:: TASK TO CARRY OUT ::
Only a number is expected: how many lines in the data below contain the word "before".

:: DATA BLOCK ::

- - -

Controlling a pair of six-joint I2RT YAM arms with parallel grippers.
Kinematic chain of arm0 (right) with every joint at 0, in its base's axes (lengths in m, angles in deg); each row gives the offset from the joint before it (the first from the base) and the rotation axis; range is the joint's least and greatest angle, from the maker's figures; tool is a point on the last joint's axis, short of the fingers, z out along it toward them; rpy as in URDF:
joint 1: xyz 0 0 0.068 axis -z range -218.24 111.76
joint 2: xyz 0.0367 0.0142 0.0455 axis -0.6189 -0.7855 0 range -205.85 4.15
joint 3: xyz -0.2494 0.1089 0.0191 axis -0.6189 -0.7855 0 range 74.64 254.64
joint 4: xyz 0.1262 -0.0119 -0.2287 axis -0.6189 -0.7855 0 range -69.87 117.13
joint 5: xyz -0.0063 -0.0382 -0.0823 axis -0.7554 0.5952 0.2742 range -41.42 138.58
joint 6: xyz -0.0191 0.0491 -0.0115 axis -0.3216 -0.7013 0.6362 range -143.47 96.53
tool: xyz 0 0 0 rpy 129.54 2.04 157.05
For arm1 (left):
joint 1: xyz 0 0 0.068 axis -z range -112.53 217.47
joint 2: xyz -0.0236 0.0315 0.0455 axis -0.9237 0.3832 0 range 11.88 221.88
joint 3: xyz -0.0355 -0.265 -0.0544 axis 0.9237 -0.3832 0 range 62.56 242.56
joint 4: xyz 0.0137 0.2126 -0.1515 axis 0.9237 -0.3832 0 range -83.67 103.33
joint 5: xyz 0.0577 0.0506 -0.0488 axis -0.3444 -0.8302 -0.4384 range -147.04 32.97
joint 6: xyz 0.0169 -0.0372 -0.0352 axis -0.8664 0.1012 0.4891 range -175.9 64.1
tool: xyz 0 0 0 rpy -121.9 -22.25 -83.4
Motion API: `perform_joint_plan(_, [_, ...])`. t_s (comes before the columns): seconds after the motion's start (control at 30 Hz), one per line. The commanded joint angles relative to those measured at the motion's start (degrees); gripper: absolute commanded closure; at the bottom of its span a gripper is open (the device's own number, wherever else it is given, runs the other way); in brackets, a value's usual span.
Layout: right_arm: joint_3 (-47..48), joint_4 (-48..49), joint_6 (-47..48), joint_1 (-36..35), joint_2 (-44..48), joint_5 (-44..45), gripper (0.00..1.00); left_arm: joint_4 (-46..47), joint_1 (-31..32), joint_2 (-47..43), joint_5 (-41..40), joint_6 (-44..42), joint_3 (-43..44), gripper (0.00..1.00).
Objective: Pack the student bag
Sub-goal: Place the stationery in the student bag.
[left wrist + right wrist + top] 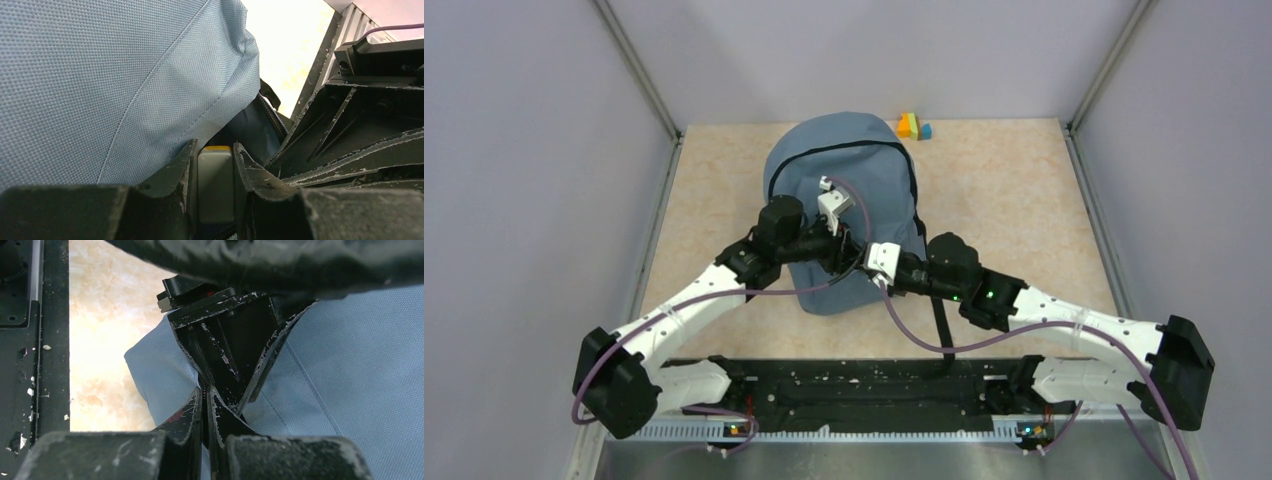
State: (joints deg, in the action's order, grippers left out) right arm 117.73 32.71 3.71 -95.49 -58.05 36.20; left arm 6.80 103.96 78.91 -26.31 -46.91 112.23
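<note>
Student bag (pixel 844 150), grey-blue, lies flat mid-table (pixel 1014 200), with both hands meeting at its near end. The left wrist view shows the left hand (pixel 214 148) gripping a pale block (pixel 215 185) with a yellow end, at the bag's dark zipped opening. In the right wrist view the right hand (pixel 206 392) is closed at the bag's edge. Only the overhead view shows small coloured blocks (pixel 913 126) beyond the bag.

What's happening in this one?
Both arms are working at the student bag on the table. The right gripper is shut, apparently pinching the bag's edge, while the left gripper holds a pale item with a yellow end at the bag's opening. Some coloured blocks sit beside the bag's far end.
</note>
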Motion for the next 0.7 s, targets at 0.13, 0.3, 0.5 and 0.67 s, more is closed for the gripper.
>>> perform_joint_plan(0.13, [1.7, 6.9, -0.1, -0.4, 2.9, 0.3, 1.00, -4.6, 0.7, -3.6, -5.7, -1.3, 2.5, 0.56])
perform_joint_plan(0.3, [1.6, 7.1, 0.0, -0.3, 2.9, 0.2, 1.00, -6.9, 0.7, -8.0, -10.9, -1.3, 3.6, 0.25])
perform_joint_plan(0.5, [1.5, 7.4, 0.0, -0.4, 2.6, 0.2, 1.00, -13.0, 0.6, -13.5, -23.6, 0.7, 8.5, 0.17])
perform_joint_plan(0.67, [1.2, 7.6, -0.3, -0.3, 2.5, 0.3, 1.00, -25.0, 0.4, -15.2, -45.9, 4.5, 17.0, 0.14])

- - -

:: RESPONSE BELOW ::
2